Of course, external dependencies will be in different places on different systems, which is the bane of any build system.  I'm going to skip that problem here and just point to the Halide binary.  Dear programmer, you'll need to edit this on whatever system you're working on.

In [2]:
HALIDE_PATH   = os.path.expanduser('~/install/halide')

HALIDE_SO     = None
HALIDE_BIN    = os.path.join(HALIDE_PATH,'bin')
HALIDE_LIB    = os.path.join(HALIDE_PATH,'lib')
HALIDE_INC    = os.path.join(HALIDE_PATH,'include')
HALIDE_STATIC = os.path.join(HALIDE_LIB,'libHalide.a')
if sys.platform == 'darwin':
    HALIDE_SO = os.path.join(HALIDE_BIN,'libHalide.dylib')
elif sys.platform == 'linux':
    raise NotImplementedError("Support for Linux should be easy, "
                              "but not checked yet")
elif sys.platform == 'win32' or sys.platform == 'cygwin':
    raise NotImplementedError("I don't know what is necessary "
                              "to support Windows. Ce la vie!")
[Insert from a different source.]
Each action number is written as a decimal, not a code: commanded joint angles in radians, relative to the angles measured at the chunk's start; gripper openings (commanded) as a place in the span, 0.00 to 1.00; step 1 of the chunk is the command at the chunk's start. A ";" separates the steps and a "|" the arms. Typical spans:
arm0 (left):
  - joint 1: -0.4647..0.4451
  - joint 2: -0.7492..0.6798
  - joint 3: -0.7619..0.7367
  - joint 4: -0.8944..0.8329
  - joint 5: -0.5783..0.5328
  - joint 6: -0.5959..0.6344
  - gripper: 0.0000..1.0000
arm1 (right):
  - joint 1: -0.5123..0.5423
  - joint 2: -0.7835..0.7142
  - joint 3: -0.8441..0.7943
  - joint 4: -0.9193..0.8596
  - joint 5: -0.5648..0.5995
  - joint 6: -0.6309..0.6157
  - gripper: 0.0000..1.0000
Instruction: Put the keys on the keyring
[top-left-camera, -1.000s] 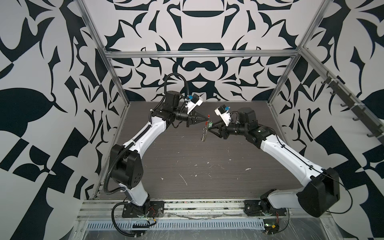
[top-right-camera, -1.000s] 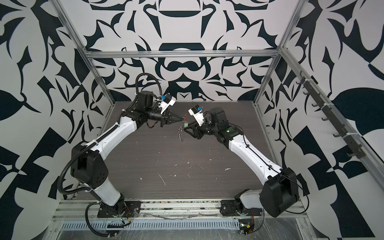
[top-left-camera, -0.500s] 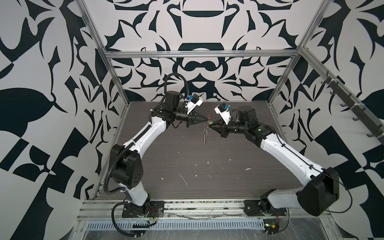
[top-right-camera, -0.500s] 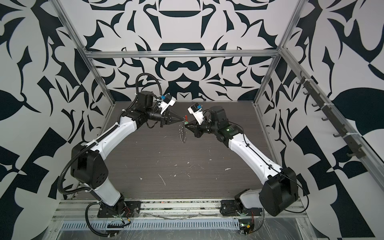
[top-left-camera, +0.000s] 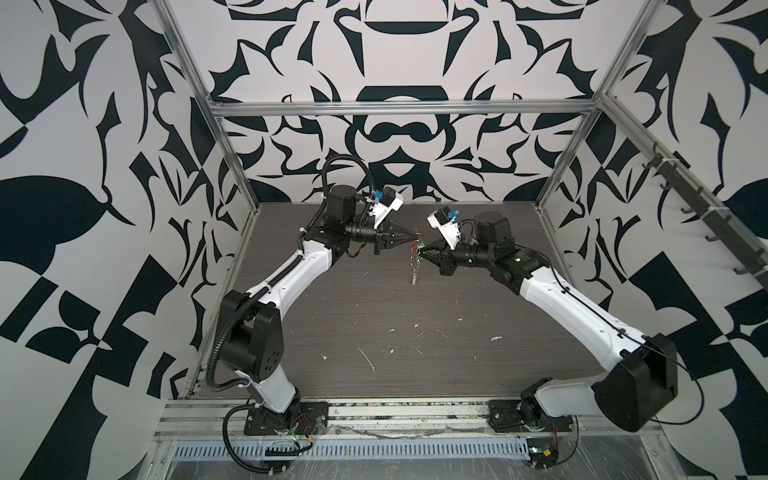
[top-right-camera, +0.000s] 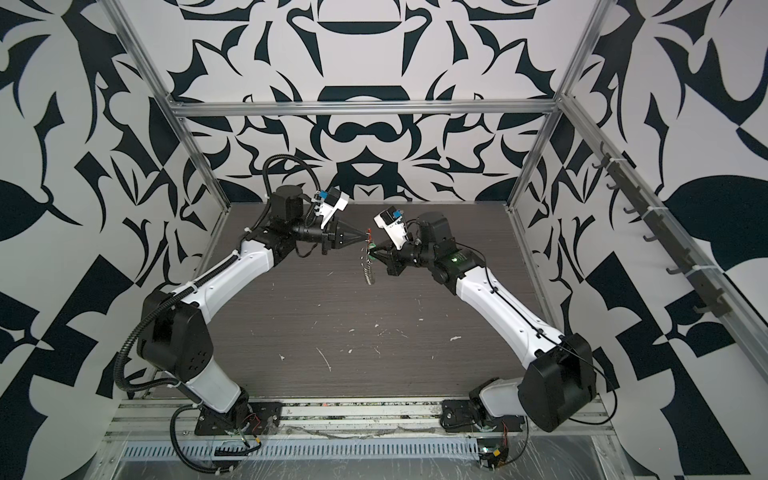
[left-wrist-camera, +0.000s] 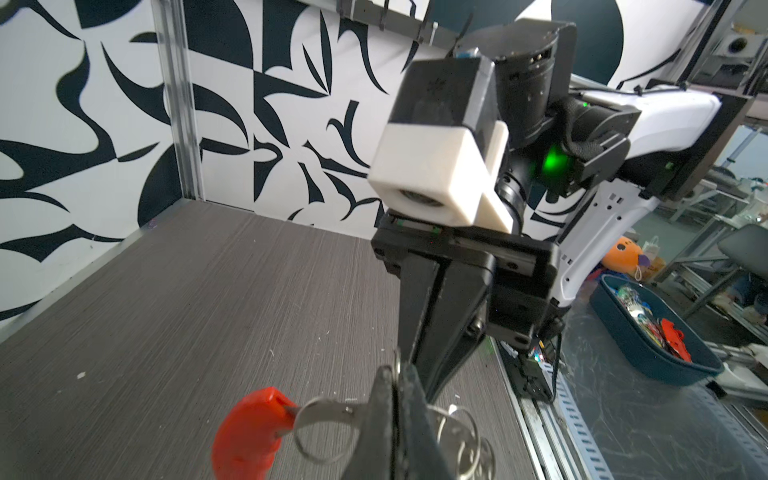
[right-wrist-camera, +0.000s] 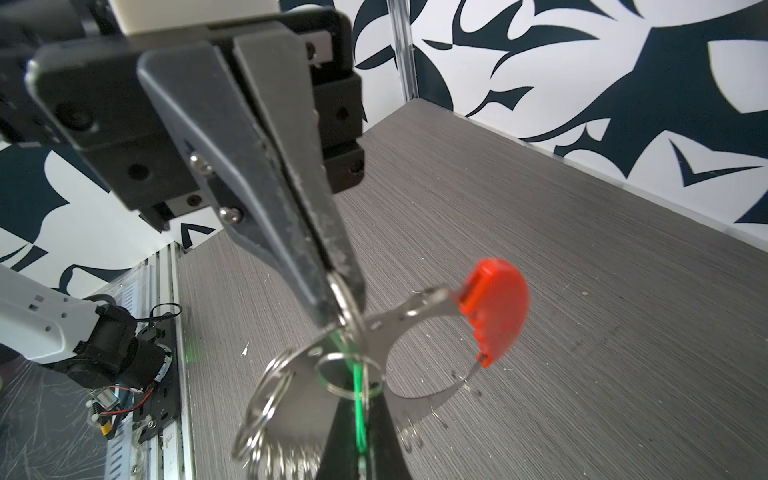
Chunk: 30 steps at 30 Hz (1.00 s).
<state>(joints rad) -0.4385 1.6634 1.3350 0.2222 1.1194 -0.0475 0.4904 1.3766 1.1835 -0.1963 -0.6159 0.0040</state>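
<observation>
The keyring hangs in mid-air over the back of the table in both top views, its stack of silver rings dangling. My left gripper is shut on its metal band, next to the red-orange segment. My right gripper faces it tip to tip and is shut on the green keys, seen edge-on between its jaws. A small silver ring at the tag's end lies against the band. Whether it is threaded on, I cannot tell.
The dark wood-grain table carries small white scuffs. Patterned walls and metal frame posts enclose three sides. Outside the cell, a blue bin with bits stands by the front rail.
My right gripper's jaws have closed on the green keys and edged slightly toward the keyring. The left gripper and the hanging keyring have stayed put.
</observation>
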 joint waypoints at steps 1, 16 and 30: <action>-0.003 -0.034 -0.040 0.338 -0.025 -0.196 0.00 | 0.045 0.020 0.049 0.023 -0.001 0.008 0.00; -0.028 0.073 -0.161 1.062 -0.135 -0.690 0.00 | 0.068 0.006 0.052 0.038 0.049 0.008 0.00; -0.006 0.081 -0.152 1.031 -0.107 -0.695 0.00 | -0.049 -0.287 -0.077 0.029 0.173 0.002 0.31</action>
<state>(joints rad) -0.4488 1.7435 1.1587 1.1751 1.0111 -0.7128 0.4545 1.1202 1.0885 -0.2081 -0.4507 -0.0032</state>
if not os.path.isfile(HALIDE_SO):
    raise IOError(f"Halide shared library not found at {HALIDE_SO}")


# Simplest Case: Wrapping an `int(void)` Function

It would be nice if we could just directly link and use the Halide library, but we can't.  The problem is that it was written with a C++ API, which is not easily bound into Python (or other languages' FFIs for that matter).  Instead, we'll try to build a wrapper library around it that uses a _pure C_ interface.  To accomplish this, we'll start by trying to just wrap one of the tutorials in a minimal way.  This will let us iron out some boilerplate related to bootstrapping our build system strategy.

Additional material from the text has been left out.